Hello Robert,
at this time I have not tried other UDMA-modes - the controller is
udma133 able, the flashcard is udma66-able and the harddisc is (limited
by the 44pin cable) udma44-able. with legacy ATA I also use UDMA66 /
UDMA44-modes.
but perhaps this logs are another step in the right direction: my last
libata-crash looked like this:
ata2.01: exception Emask 0x0 SAct 0x0 SErr 0x0 action 0x6
ata2.01: BMDMA stat 0x65
ata2.01: failed command: READ DMA
ata2.01: cmd c8/00:08:9f:03:41/00:00:00:00:00/f6 tag 0 dma 4096 in
res 00/00:08:9f:03:41/00:00:00:00:00/f6 Emask 0x2 (HSM violation)
ata2: soft resetting link
ata2.00: FORCE: xfer_mask set to udma4
ata2.01: FORCE: xfer_mask set to udma3
ata2.00: configured for UDMA/66
ata2.01: configured for UDMA/44
ata2.00: FORCE: xfer_mask set to udma4
ata2.01: FORCE: xfer_mask set to udma3
ata2.00: configured for UDMA/66
ata2.01: configured for UDMA/44
ata2: EH complete
until yet I have legacy-ata-logs found the look like the same - or at
least crap:
hdd: ide_dma_sff_timer_expiry: DMA status (0x61)

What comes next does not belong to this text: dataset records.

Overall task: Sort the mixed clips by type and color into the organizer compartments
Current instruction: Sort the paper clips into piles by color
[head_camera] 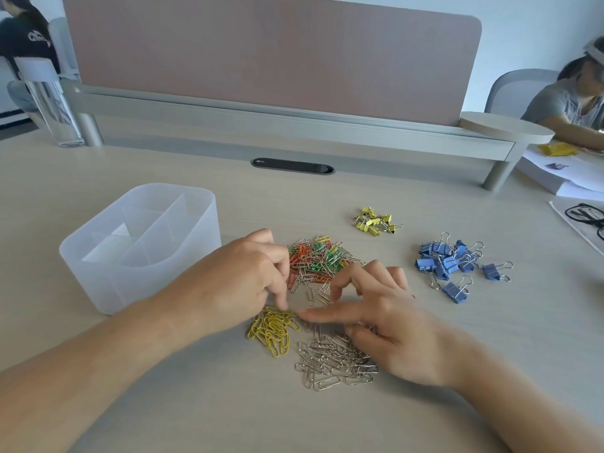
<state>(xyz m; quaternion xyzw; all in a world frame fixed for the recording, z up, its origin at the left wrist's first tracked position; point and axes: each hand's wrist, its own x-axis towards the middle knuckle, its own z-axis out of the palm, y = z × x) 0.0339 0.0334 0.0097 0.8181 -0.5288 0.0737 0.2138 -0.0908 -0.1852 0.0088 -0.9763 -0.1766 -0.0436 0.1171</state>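
Touching yellow paper clips, left hand fingers curled, pinch unclear; right hand spread over silver paper clips.

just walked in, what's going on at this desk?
A person is sorting clips by hand. The left hand and right hand meet at the yellow paper clips, beside the silver paper clips and a mixed pile. Yellow binder clips and blue binder clips lie grouped to the right. The organizer looks empty.
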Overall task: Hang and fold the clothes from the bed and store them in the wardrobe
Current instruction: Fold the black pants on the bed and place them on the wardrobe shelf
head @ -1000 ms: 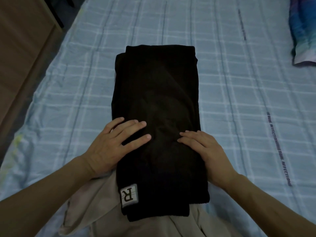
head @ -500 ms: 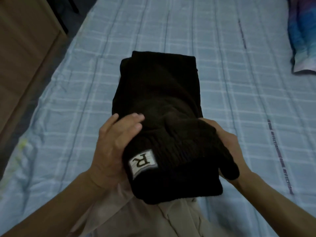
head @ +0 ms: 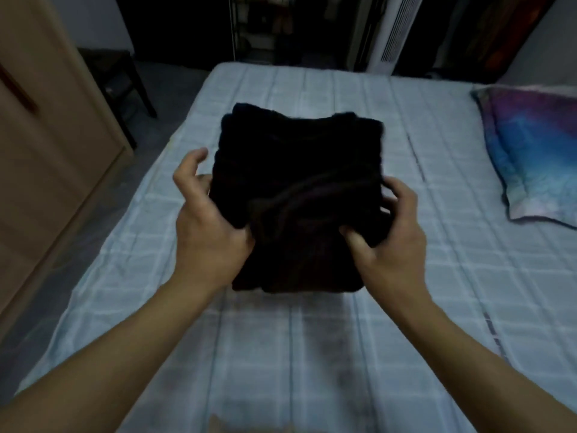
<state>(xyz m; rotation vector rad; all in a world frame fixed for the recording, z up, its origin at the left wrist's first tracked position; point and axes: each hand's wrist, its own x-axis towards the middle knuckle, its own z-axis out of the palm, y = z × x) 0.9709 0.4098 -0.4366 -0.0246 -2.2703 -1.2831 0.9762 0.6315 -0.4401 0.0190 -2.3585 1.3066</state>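
I see both the left grip (head: pixel 206 232) and the right grip (head: pixel 393 242) curled round the folded black garment (head: pixel 296 170), seemingly held just above the bed (head: pixel 312 354).

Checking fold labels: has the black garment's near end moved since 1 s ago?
Yes. The near end of the garment has folded over toward the far edge of the bed; left hand and right hand grip it.
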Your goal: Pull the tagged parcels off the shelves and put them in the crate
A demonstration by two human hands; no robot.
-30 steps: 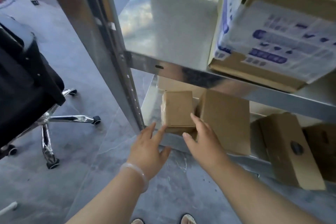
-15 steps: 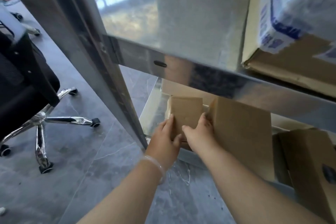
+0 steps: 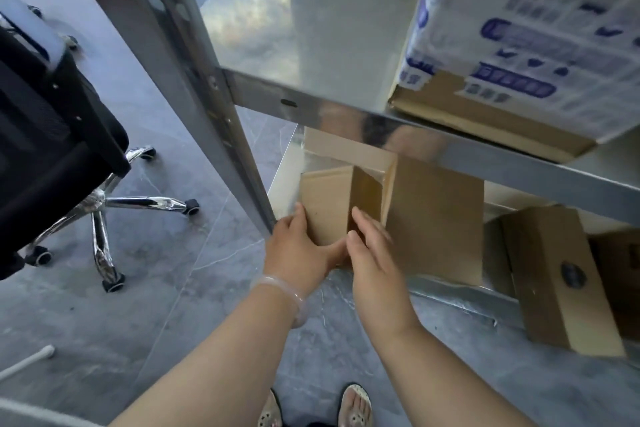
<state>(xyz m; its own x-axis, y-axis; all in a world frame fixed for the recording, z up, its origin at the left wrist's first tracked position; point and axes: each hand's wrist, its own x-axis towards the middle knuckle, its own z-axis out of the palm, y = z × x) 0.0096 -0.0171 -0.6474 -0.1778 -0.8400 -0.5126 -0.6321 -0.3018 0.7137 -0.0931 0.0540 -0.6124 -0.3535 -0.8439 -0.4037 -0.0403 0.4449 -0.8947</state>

hdd: dma_intr: status=0x7f { DriveReady DeviceFault SeekComplete
DataRequest CorrectedError Index Error }
hdd: dma_intr: error=0x7f { DriveStatusError UncorrectableError
SectorIdNotFound TrackZeroNotFound AddrMarkNotFound },
LBAsect=8830587504648, sector=209806663
hdd: possibly failed opcode: 0x25
hdc: DMA disabled
hdd: DMA disabled
ide1: reset: success
the logged LBAsect and also the logged sector are not existent on this
drive - but they are neither a harddisc-failure not a filesystem-failure
- this must be an ugly bug in this chipset or maybe just a
communication-problem between controller and harddisc. I have already
changed cabeling, harddisc (three times in the meanwhile! On my actual
drive I did already with dd a complete write - there were neither logged
from kernel bad sectors nor smart does show any pending sectors or
reallocated sectors - the harddisc has no problem), compact flash (also
three times, already another manufacturer - the flash is currently two
month old, I will not belive that it is damaged, altough i did only
read-only tests), memory (altough I've tested it several times with
memtest) - if there is a hardware-failure it can only be the
IDE-controller which I cannot check.
my idea: libata is not able to handle this issue in a way
legacy-ide-driver did - as logged the channel got reset, both drives are
from now on in PIO-mode, but i can manually set them to DMA again and it
works "as good" as before. with libata I am sure this were another
reset-reason. Libata seems to force always UDMA-mode after the reset -
is there a possibility to workaround?
genereally the DMA-behaviour is from legacy-IDE much better in my
opinion: it's possible to set with hdparm in userspace the DMA-mode.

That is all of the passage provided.